Emmanuel Laloux est le président du Collectif des Amis d'Éléonore. Il écrit dans Le Figarovox :
"La France tient-elle vraiment ses engagements à l'égard des personnes handicapées? Pas vraiment, si l'on en croit le tout récent rapport du commissaire européen aux droits de l'homme. Après une visite dans notre pays en septembre dernier, Nils Muižnieks y déplore de nombreuses discriminations liées au handicap. Il se déclare notamment «préoccupé par les milliers de personnes handicapées se voyant contraintes de quitter la France pour chercher à l'étranger, en particulier en Belgique, des solutions adaptées à leur situation.» Plus grave encore, il déplore «les difficultés d'accès à l'emploi et les conditions discriminatoires réservées aux travailleurs handicapés dans certaines structures spécialisées.» Le commissaire européen aux droits de l'homme invite donc les autorités françaises à «redoubler d'efforts pour remplir leurs obligations tirées, notamment, de la Charte sociale européenne en matière d'accompagnement des personnes handicapées et d'accès à l'emploi, faute de quoi ces personnes resteront marginalisées et exclues de la société.»
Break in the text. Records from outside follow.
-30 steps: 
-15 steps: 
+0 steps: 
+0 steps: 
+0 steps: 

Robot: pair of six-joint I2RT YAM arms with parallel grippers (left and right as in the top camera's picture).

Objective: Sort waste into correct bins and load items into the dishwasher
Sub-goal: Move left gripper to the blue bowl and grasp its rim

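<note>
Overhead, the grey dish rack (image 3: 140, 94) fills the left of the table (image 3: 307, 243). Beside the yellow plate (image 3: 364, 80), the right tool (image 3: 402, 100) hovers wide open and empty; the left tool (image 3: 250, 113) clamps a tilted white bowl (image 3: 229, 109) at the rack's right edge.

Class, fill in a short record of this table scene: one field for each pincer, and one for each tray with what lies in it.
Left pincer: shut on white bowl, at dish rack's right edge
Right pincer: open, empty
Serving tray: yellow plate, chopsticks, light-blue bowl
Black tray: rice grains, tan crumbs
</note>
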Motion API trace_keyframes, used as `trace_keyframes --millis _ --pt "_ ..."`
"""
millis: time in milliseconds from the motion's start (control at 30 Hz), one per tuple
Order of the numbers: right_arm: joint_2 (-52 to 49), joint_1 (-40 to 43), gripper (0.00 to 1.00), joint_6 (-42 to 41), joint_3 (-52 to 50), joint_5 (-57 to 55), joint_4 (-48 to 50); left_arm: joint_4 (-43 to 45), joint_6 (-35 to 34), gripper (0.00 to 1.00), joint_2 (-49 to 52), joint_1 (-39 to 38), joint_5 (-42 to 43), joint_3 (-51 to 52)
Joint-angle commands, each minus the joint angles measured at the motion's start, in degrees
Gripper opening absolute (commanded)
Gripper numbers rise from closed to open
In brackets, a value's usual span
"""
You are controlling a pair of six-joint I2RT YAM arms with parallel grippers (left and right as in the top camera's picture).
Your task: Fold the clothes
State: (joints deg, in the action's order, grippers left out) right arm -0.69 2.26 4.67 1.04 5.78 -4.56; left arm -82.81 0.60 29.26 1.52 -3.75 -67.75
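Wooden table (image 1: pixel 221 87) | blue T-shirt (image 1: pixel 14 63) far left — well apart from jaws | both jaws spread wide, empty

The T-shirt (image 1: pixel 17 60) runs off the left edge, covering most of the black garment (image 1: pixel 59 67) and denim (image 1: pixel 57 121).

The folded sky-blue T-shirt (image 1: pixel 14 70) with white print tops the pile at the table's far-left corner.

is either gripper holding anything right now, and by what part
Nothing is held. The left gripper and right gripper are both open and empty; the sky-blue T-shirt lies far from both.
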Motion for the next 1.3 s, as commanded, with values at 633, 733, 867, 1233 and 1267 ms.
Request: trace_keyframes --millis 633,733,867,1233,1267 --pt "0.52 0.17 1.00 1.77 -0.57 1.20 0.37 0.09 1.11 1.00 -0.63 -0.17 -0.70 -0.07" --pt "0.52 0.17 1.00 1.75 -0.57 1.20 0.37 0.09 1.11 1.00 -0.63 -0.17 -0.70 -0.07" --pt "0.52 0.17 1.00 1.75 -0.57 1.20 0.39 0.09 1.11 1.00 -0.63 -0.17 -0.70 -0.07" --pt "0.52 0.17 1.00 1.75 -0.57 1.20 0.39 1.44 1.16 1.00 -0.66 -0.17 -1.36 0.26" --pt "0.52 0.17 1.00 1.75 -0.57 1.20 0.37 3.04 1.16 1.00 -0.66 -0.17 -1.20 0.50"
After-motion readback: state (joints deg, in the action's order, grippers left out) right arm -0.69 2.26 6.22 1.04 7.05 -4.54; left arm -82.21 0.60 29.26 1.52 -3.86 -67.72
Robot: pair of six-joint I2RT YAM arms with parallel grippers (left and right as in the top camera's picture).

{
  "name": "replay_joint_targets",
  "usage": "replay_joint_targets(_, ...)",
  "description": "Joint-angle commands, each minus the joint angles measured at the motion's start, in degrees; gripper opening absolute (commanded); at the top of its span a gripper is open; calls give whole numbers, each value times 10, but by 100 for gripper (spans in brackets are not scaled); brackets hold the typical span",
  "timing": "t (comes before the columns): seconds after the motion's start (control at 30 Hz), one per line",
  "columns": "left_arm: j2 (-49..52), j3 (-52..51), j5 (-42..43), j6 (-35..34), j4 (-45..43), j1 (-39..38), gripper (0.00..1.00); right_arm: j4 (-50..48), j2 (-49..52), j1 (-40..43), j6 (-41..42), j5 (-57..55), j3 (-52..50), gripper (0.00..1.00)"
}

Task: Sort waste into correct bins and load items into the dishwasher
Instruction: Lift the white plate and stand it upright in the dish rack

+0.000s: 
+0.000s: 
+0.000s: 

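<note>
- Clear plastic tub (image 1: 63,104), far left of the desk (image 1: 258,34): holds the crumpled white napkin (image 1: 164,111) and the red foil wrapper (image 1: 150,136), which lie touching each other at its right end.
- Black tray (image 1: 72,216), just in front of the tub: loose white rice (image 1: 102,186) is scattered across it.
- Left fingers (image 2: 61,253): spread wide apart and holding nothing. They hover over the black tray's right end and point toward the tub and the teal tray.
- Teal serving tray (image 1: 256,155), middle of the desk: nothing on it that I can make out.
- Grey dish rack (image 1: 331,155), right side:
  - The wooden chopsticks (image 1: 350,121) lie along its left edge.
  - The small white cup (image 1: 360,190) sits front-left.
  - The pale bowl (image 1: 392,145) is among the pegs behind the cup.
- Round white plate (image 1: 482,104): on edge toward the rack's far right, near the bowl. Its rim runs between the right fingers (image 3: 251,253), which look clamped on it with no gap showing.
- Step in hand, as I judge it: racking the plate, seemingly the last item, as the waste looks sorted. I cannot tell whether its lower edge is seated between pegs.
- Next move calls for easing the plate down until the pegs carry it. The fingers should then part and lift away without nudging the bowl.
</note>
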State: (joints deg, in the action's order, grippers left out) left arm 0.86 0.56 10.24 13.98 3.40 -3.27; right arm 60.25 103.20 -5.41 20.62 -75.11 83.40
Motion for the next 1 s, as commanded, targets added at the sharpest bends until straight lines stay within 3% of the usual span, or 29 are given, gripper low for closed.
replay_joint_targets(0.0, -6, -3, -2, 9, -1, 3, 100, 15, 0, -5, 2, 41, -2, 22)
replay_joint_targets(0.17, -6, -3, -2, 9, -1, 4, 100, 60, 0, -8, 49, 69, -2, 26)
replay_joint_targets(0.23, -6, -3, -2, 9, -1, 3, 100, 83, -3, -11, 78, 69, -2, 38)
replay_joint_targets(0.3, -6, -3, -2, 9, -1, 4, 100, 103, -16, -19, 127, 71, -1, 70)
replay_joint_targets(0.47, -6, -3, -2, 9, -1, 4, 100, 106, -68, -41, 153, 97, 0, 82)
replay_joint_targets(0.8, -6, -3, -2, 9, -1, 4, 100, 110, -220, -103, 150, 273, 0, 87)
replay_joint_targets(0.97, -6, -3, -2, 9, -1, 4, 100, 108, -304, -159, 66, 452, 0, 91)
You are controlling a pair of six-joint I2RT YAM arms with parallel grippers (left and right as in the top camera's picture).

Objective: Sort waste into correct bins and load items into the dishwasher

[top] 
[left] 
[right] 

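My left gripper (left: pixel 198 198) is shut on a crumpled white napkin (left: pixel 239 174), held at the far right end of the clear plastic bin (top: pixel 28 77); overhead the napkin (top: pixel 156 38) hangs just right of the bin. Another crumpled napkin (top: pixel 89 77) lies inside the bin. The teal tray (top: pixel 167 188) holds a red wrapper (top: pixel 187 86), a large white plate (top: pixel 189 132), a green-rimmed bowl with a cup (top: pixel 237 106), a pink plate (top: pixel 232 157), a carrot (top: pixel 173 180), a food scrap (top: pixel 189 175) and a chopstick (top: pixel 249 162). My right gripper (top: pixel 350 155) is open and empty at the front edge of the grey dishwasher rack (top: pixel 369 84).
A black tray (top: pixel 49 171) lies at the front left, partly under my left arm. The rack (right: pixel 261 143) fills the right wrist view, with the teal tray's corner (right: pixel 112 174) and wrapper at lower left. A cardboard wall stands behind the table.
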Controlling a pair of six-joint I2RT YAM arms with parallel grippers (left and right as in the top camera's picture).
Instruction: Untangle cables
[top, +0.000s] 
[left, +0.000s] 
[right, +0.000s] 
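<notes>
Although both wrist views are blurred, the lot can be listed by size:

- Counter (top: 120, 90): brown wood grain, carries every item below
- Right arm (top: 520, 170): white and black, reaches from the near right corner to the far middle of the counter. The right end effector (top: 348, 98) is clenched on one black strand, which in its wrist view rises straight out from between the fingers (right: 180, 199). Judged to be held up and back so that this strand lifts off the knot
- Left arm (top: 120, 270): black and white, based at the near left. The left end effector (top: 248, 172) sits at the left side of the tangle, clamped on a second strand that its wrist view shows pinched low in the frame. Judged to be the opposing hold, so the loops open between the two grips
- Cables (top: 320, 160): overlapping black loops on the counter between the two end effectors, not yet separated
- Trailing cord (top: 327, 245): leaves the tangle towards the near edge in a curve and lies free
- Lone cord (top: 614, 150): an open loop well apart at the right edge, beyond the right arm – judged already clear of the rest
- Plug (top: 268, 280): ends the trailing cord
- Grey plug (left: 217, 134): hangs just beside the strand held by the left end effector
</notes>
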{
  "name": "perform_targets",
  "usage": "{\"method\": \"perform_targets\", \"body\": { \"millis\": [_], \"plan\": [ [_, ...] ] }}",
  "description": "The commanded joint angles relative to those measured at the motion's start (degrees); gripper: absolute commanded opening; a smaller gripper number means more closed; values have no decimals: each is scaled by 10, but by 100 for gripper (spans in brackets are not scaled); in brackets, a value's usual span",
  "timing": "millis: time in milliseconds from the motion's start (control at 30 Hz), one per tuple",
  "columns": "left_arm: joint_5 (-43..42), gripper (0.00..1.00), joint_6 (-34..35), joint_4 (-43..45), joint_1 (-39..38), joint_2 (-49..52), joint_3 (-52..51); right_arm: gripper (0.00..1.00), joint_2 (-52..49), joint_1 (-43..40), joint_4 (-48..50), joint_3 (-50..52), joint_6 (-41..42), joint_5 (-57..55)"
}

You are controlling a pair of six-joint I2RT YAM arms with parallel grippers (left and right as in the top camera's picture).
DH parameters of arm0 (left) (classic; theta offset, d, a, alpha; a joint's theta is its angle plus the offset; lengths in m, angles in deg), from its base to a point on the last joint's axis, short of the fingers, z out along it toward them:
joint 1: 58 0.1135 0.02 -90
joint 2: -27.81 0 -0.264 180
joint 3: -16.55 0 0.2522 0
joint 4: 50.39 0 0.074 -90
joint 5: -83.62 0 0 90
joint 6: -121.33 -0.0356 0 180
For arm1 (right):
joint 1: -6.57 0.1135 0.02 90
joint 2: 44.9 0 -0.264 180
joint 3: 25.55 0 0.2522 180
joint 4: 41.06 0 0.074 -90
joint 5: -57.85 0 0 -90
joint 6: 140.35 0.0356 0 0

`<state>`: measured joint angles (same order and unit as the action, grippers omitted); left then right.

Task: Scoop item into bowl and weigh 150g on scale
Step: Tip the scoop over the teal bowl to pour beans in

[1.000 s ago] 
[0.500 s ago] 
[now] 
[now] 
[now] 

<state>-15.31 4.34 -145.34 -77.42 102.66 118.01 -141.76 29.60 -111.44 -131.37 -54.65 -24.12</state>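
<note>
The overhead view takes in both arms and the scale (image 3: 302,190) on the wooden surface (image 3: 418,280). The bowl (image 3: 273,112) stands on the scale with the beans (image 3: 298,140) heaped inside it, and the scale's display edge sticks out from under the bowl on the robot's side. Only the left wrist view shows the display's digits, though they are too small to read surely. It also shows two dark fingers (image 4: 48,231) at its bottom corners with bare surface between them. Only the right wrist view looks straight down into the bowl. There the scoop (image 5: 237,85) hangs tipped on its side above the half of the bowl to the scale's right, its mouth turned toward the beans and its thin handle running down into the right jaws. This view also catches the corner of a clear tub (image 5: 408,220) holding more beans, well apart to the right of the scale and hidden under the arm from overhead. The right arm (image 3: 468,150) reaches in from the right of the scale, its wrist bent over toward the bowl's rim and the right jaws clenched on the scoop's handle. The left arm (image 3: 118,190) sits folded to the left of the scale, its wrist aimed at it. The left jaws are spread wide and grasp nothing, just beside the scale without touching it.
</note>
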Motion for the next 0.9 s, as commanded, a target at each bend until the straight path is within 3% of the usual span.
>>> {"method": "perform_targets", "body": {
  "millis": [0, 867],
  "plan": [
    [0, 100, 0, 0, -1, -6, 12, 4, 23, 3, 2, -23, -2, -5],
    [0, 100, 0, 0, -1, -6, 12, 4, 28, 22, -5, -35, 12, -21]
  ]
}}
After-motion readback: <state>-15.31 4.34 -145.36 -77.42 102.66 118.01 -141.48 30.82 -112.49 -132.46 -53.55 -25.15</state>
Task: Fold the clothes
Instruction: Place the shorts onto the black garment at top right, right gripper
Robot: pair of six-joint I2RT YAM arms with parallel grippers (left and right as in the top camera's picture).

Faire en sorte, sans attendre tout d'en haut, que les personnes atteintes de handicap soient heureuses au milieu de ceux qui n'en souffrent pas, c'est pourtant possible. Et pas seulement en Italie, où la cohabitation des uns avec les autres fonctionne très bien!
La preuve par la très étonnante expérience que vivent au cœur de la ville d'Arras (62), plusieurs personnes porteuses de Trisomie 21. Chacune dans son appartement y vit en pleine autonomie, aux côtés des autres résidents, familles traditionnelles ou personnes âgées. La majorité de ces personnes trisomiques travaille et pratique des loisirs à l'extérieur, emprunte seule les transports en commun. Dans cette résidence «Îlot Bon Secours», la personne porteuse de Trisomie 21 n'est jamais perçue comme handicapée ou anormale, mais tout simplement «extraordinaire». Sa singularité intellectuelle, émotionnelle ou relationnelle la distingue des personnes dites «ordinaires». C'est tout.
Des démarches comme celles-ci, où l'utopie est devenue réalité, pourraient se multiplier en France, grâce notamment à la législation européenne qui les encourage fortement. Les fonds structurels et d'investissement pour la période 2014-2020 constituent en effet «une opportunité historique, pour protéger les droits des personnes les plus exclues de l'Europe, celles vivant dans des institutions» selon le Groupe Européen d'Experts sur la transition des institutions vers les services à base communautaire (déclaration du 4 février 2014).
Ces experts estiment donc que les fonds européens doivent désormais être prioritairement utilisés pour développer des «alternatives à base communautaire» et non pas à perpétuer une sorte de ghettoïsation dans les établissements spécialisés, aussi qualitatifs soient-ils.
Ce n'est donc pas un hasard si le collectif «Les amis d'Éléonore», très impliqué dans la réussite de la résidence «Îlot Bon Secours» d'Arras a élaboré 21 propositions de nature à favoriser l'inclusion des personnes porteuses de trisomie 21. Celles-ci seront débattues dans la matinée de ce samedi 21 mars au CESE (conseil économique, social et environnemental) à l'occasion du 2e Printemps de l'Optimisme. Avec l'espoir que 21 personnes trisomiques puissent les présenter l'après-midi même au Président de la République. La demande a été faite à l'Élysée. À ce jour, elle est restée sans réponse.
Cher François Hollande, 21 minutes devraient suffire à vous convaincre qu'il ne manque peut-être pas grand chose pour que les personnes trisomiques soient plus heureuses en France."